Scholz's star, a binary system consisting of a red dwarf and a brown dwarf, changed the trajectory of comets and other distant solar system objects when it passed just 0.82 light years from the Sun around 70,000 years ago:

At a time when modern humans were beginning to leave Africa and the Neanderthals were living on our planet, Scholz's star - named after the German astronomer who discovered it - approached less than a light-year from the Sun. Nowadays it is almost 20 light-years away, but 70,000 years ago it entered the Oort cloud, a reservoir of trans-Neptunian objects located at the confines of the solar system.

This discovery was made public in 2015 by a team of astronomers led by Professor Eric Mamajek of the University of Rochester (USA).
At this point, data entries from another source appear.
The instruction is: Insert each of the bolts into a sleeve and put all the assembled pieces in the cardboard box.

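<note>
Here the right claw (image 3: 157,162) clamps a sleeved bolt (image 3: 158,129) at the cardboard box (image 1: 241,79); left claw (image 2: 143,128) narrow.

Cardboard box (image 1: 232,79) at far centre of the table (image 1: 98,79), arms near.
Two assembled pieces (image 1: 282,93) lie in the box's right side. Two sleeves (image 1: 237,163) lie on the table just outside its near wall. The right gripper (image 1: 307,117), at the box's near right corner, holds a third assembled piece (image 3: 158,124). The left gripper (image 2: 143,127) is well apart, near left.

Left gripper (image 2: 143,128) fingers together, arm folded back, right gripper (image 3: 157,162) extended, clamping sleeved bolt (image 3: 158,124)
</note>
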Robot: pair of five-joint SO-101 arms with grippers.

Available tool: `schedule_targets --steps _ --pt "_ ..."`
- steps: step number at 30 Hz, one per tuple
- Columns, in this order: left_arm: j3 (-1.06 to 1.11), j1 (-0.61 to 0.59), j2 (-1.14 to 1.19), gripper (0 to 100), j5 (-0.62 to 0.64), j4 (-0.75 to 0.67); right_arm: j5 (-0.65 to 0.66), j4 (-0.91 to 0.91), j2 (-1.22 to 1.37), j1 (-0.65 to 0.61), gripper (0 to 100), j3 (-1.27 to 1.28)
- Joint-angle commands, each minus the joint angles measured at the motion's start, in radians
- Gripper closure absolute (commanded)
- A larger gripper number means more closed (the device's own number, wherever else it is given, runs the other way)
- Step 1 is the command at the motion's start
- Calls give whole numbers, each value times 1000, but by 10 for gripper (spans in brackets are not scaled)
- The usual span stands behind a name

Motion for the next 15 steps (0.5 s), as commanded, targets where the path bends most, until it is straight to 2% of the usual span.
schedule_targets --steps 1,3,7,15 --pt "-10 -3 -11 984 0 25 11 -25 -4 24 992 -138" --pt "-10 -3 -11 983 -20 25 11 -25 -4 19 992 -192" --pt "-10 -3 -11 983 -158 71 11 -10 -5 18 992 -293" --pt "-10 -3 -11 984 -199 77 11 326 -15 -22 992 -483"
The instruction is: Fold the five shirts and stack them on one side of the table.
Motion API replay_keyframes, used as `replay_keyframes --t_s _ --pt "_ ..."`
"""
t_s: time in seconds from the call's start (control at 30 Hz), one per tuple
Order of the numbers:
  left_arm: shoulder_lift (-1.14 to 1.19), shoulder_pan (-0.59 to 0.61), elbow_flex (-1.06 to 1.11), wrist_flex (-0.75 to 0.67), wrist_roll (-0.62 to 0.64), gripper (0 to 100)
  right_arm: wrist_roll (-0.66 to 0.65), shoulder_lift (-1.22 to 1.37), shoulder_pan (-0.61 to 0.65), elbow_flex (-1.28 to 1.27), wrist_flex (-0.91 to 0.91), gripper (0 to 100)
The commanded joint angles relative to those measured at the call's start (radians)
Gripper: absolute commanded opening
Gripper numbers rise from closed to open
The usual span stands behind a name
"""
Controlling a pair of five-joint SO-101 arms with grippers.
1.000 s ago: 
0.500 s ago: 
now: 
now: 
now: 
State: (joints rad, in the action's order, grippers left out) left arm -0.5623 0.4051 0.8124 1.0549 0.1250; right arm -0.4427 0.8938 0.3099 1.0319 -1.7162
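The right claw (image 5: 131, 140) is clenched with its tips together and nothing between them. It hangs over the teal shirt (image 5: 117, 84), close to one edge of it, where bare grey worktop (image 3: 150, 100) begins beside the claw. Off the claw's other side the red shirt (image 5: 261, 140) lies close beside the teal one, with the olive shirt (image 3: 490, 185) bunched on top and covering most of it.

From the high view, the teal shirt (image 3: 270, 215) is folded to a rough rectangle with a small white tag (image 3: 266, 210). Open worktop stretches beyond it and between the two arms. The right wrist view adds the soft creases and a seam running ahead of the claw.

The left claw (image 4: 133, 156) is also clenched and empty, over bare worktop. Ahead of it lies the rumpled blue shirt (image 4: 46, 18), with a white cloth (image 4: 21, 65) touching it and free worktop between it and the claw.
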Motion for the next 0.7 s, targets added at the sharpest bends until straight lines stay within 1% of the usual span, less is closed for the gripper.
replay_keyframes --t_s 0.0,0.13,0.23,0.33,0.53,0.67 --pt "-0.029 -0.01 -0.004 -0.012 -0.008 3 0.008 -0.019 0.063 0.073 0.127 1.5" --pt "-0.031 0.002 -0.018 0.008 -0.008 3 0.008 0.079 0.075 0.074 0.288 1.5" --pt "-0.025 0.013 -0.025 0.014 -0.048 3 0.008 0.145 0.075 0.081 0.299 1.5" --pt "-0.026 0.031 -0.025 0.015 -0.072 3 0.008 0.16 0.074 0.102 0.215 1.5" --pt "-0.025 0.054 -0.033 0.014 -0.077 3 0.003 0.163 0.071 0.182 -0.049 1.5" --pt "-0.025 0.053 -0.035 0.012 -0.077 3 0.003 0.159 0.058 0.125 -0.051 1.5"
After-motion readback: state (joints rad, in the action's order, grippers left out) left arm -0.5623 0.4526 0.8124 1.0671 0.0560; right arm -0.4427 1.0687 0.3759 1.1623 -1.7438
The details of that stellar flyby, the closest documented so far, were presented in The Astrophysical Journal Letters [open, DOI: 10.1088/2041-8205/800/1/L17] [DX].

Now two astronomers from the Complutense University of Madrid (Spain), the brothers Carlos and Raúl de la Fuente Marcos, together with the researcher Sverre J. Aarseth of the University of Cambridge (United Kingdom), have analyzed for the first time the nearly 340 objects of the solar system with hyperbolic orbits (very open V-shaped, not the typical elliptical), and in doing so they have detected that the trajectory of some of them is influenced by the passage of Scholz´s star.

"Using numerical simulations we have calculated the radiants or positions in the sky from which all these hyperbolic objects seem to come," explains Carlos de la Fuente Marcos, who together with the other coauthors publishes the results in the MNRAS Letters [open, DOI: 10.1093/mnrasl/sly019] [DX] journal.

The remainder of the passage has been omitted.